I follow these 4 rules whether I'm on my phone or at my laptop.

This mean that I only have in my inbox things that need action or need reading.

4. is:starred OR is:unread shortcut

This is my secret sauce. This shortcut provides a route to inbox zero. When there are no unread emails and no emails flagged for follow up, the screen is empty. I much prefer this to the view of read emails.

Here's what you do.

Put the syntax is:starred OR is:unread in the search box like this

It generates this URL

https://mail.google.com/mail/u/0/?pli=1#search/is%3Astarred+OR+is%3Aunread

Bookmark it in your browser bar. (See the "ST & UR" above the Forward Partners logo? That's the shortcut saved as a bookmark). It's an advance search query which says "only show stuff which is unread and/or flagged for follow up"

This is my inbox. I don't actually use the Google inbox, I use this URL.

After dealing with email I click this link and the page of results gets shorter and shorter. A few times a week I get it back to zero.

5. Move actions to a Trello board

If an email remains starred / flagged for too long (more than 48 hours) I make a concerted effort to answer it but if I can't I will move it to my to do list. I use Trello for that and I simply create a card that has a link back to the original email so I can find it easily.

6. Track opens

For important emails I use Sidekick. It allows me to see if and when an email has been opened by the recipient and alerts me when they have. If I need to chase I know whether I need to chase the recipient to read or to reply.

7. Delay delivery

People often deal with their inbox from most recent message first. This makes sense, especially on a thread as the most recent email will contain the most up to date information.

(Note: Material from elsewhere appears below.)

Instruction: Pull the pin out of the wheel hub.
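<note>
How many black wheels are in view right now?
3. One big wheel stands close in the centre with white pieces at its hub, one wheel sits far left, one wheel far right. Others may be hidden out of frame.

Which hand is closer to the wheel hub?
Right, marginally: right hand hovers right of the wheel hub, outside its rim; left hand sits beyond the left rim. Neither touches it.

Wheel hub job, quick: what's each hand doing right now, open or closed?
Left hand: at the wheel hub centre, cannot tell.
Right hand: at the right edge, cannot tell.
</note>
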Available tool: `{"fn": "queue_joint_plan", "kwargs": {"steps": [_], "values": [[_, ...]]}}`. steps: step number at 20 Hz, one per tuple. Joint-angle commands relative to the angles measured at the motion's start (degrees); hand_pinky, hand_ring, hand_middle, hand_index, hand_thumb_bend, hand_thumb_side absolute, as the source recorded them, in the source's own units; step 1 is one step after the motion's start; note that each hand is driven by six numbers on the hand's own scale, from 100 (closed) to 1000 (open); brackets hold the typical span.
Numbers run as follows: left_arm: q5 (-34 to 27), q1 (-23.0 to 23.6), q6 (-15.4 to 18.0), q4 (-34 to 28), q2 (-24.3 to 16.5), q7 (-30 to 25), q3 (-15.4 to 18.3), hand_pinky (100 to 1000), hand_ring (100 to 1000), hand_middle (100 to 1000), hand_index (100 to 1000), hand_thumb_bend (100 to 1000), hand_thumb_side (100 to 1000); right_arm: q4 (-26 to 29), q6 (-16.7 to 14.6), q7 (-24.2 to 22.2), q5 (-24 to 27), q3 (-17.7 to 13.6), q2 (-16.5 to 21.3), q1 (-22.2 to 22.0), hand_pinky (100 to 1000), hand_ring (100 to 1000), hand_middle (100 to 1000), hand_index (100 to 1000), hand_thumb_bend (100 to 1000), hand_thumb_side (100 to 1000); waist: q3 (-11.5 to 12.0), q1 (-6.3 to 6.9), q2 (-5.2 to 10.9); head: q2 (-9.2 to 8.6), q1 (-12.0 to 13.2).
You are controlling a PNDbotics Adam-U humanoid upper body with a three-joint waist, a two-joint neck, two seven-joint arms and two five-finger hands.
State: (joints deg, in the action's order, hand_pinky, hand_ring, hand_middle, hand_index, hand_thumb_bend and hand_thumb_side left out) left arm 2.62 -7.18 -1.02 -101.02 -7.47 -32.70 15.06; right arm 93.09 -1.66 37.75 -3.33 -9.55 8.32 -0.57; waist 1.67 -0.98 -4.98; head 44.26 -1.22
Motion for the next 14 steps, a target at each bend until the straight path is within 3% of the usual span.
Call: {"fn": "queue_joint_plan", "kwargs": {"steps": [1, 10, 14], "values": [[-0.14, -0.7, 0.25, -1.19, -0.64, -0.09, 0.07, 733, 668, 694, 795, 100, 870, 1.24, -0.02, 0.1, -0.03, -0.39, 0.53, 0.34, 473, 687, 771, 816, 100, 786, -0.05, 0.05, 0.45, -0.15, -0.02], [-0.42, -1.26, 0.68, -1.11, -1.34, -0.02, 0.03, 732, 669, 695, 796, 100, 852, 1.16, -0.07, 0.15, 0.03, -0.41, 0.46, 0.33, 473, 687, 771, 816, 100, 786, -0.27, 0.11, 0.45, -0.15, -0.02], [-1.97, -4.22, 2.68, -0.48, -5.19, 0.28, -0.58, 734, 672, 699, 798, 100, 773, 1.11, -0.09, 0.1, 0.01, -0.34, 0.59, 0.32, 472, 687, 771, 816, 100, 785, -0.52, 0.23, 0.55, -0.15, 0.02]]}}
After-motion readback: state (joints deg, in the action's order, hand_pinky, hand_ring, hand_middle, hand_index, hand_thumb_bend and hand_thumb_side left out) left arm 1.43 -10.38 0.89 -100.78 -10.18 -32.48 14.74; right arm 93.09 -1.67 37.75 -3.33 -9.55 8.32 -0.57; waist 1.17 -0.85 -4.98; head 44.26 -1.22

Sometimes I know that the time I might be hitting "send" may not be the optimal time to grab someone's attention. I might be sending an email at 6pm on a Friday night. In that situation, as long as it's not super urgent, it is worth sending the email but delaying the arrival until 9.30am Monday. This way you'll be at the top of their to do list and not the bottom. (It also means you won't get a reply over the weekend).

I use the Boomerang plug-in for this. It also has a handy feature where you can get a reminder if you don't receive a reply within a certain timeframe (say 2 days).

8. Emailing myself

If I think of something I need to do or chase up I will email myself. This works quite well if for example I think of something at the weekend - it means that my future self is reminded of the action on Monday morning.

9. Send less email

The more email you send, the more you receive. Email does not equal work or results. Often it's more effective to go talk to someone face to face or call them up. Save email for transmitting or requesting information. It's not a great medium for a conversation.

10. Phone is never by my bed

One key ingredient of being in control of email is that you can relax and switch off when you need to. I check my email at all sorts of time of day but I never leave my phone by my bed. I don't want email to be the first thing or last thing or last thing I do each day. I noticed that simply leaving the phone to charge downstairs in the kitchen allows me to switch off before bedtime and ease into the day and wake up before getting online.

What about you - what techniques do you use to manage email?